▸ PROVIDED INFORMATION
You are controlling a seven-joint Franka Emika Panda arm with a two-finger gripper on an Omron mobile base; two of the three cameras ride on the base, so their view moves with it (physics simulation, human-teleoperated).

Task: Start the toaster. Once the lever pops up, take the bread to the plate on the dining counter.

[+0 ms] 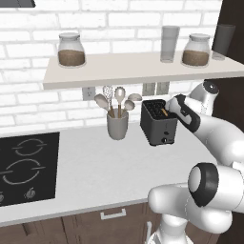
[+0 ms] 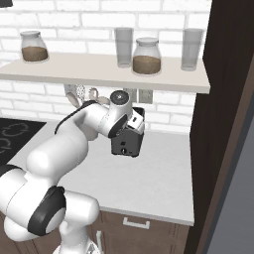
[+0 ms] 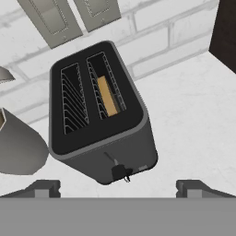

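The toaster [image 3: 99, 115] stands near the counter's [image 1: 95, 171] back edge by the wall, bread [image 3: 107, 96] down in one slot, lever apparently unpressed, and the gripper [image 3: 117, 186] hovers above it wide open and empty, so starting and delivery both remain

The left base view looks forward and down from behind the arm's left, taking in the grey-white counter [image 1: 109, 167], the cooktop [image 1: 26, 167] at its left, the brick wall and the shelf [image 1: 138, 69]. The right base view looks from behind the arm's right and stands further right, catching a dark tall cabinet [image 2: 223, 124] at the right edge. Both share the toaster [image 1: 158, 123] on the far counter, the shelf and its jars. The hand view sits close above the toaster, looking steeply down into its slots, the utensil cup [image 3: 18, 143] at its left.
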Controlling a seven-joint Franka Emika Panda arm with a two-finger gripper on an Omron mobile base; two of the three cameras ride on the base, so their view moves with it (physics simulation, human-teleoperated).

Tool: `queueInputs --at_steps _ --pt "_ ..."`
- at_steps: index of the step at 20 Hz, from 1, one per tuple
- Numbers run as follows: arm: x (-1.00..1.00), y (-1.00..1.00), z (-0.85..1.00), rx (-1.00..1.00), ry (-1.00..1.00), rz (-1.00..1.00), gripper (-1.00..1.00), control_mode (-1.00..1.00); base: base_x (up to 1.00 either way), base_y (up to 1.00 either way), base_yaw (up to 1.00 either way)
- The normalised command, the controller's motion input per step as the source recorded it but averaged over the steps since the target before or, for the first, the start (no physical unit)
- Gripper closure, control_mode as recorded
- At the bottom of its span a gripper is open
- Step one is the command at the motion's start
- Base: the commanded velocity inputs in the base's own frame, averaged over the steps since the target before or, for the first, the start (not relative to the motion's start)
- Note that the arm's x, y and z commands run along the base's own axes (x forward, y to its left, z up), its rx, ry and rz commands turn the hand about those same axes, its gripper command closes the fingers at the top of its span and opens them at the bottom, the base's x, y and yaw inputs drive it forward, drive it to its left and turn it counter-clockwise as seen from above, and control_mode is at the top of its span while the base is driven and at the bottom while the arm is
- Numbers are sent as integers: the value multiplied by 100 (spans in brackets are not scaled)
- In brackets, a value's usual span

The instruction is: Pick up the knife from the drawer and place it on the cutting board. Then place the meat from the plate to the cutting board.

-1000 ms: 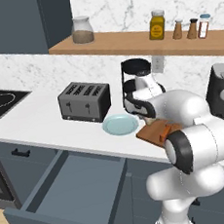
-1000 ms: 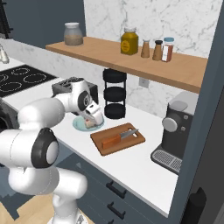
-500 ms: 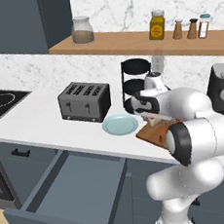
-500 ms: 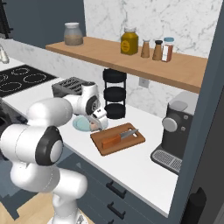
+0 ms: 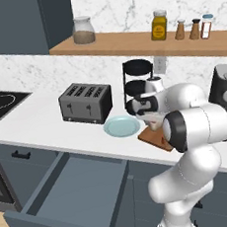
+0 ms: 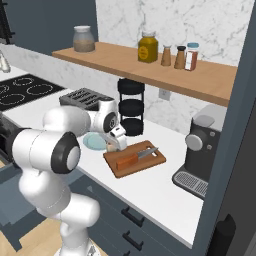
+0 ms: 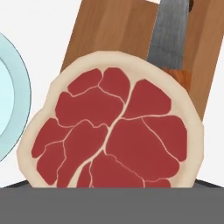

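Meat (image 7: 113, 127) held in hand (image 6: 114, 146) — over cutting board (image 7: 109, 30).

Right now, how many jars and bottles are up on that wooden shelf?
5: a glass jar at the left end, a yellow jar midway, then three small shakers together to the right.

One toaster (image 5: 85, 103); one plate (image 5: 122, 126); one board (image 6: 135, 158) with one knife (image 6: 136, 157); one steak (image 7: 113, 125). On the shelf (image 5: 143, 42), two jars (image 5: 83, 31) and three shakers (image 5: 194, 28); one coffee machine (image 6: 203, 150); one open drawer (image 5: 69, 195).
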Motion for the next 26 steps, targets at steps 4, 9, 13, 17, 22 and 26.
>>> queueInputs --at_steps 4,9,13,17,22,26 --pt "13 -16 -21 0 5 0 100 -100 0 0 0" --pt "15 -9 -22 0 3 0 100 -100 0 0 0" --pt "10 -3 -29 0 2 0 100 -100 0 0 0" --pt "3 0 -38 0 4 0 100 -100 0 0 0" --pt "2 0 -33 0 4 0 100 -100 0 0 0" --pt "3 0 -26 0 4 0 100 -100 0 0 0"
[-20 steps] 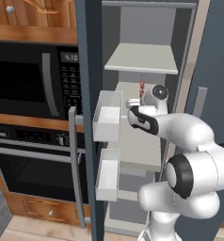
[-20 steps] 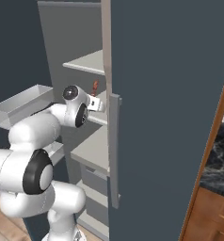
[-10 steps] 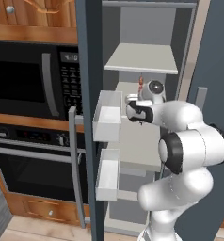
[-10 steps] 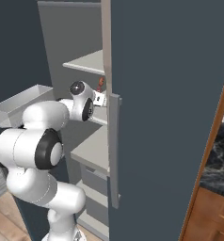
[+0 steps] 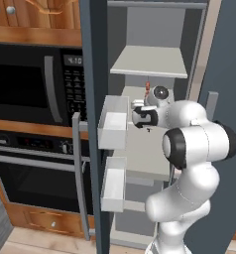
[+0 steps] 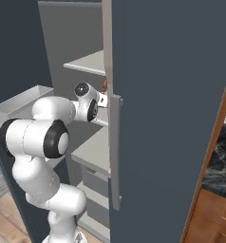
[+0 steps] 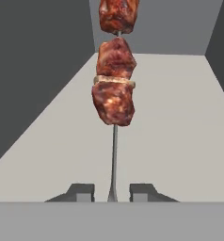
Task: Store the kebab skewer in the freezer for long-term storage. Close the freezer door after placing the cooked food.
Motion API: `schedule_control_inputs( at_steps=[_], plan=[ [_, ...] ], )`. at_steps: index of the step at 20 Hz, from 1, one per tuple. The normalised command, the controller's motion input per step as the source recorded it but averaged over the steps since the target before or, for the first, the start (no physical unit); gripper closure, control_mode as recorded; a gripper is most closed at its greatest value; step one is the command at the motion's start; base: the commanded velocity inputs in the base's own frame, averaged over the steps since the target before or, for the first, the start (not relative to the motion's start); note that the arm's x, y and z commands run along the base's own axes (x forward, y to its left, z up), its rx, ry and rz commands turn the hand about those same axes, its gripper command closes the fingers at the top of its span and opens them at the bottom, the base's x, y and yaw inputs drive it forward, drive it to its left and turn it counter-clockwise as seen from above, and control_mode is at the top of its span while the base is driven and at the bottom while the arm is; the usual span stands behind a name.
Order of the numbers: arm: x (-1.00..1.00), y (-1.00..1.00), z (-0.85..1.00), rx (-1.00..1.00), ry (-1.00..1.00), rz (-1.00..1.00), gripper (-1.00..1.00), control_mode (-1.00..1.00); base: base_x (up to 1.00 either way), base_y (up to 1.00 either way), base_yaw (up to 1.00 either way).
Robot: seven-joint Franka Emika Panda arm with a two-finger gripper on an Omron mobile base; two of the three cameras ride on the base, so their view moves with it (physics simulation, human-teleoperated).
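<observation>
The gripper holds the kebab skewer by its stick, upright over a whitish shelf inside the open freezer.

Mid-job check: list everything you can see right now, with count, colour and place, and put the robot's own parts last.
kebab skewer: one, red-brown chunks on a thin stick, held over a freezer shelf
freezer: one, slate blue-grey, pale inner walls, whitish shelves, in front of the robot
freezer door: one, slate-grey, swung open, two white bins on its inner face
microwave: one, black, left of the freezer
wall oven: one, black, below the microwave
arm: one, white, reaching into the freezer
tool: one, dark fingertips, shut on the skewer stick
</observation>
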Motion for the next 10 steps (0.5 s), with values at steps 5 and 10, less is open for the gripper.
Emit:
schedule_control_inputs(
  at_steps=[5,10],
  plan=[
    [0.16,-0.03,-0.10,0.00,0.03,-0.01,1.00,-1.00,0.00,0.00,0.00],
    [0.17,0.00,-0.25,0.00,0.01,-0.06,1.00,-1.00,0.00,0.00,0.00]
  ],
)
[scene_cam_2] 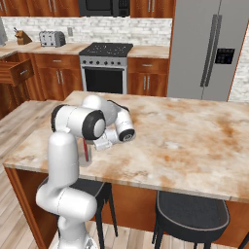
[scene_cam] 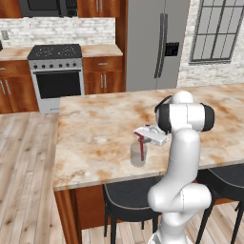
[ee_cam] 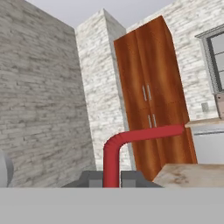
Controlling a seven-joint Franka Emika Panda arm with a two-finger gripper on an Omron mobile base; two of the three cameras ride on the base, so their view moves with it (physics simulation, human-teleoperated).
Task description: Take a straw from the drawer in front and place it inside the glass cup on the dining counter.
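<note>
The tool (scene_cam: 142, 136) is clamped shut on the bent upper end of the straw (scene_cam: 142, 147), a light, slippery-looking item standing in the fragile-looking glass cup (scene_cam: 138, 155).

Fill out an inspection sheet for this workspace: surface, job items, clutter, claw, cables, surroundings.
Surface: dining counter, beige marble with rust patches, bare apart from the cup.
Job items: glass cup upright near the counter's near edge; red straw with its lower end inside the cup, its top bent over; drawer pulled open at far left.
Clutter: nothing seen on the counter.
Claw: claw shut on the straw's top, directly above the cup.
Cables: nothing seen.
Surroundings: stove, fridge, window, dark stools under the counter's edge, toaster on the back counter.
</note>
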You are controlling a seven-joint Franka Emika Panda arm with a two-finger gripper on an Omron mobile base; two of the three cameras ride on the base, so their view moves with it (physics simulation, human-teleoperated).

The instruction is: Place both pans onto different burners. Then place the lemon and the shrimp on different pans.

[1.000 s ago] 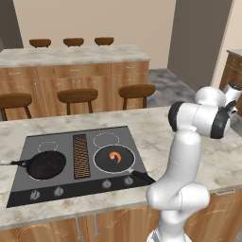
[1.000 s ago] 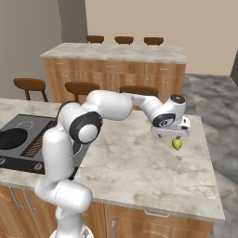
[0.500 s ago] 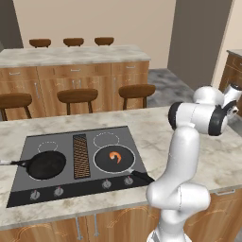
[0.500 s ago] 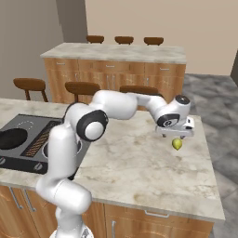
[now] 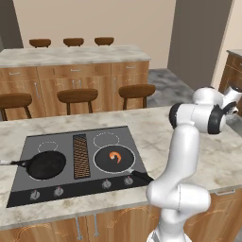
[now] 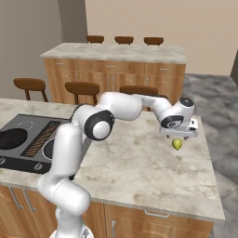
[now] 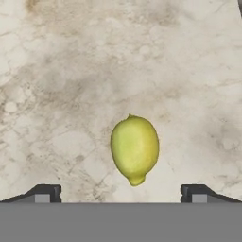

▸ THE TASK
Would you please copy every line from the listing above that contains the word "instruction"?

▸ ANSWER TO THIS TASK
The instruction is: Pick up the knife from the drawer and place it on the cutting board. Then place the meat from the plate to the cutting board.
The instruction is: Place both pans onto different burners. Then place the lemon and the shrimp on different pans.

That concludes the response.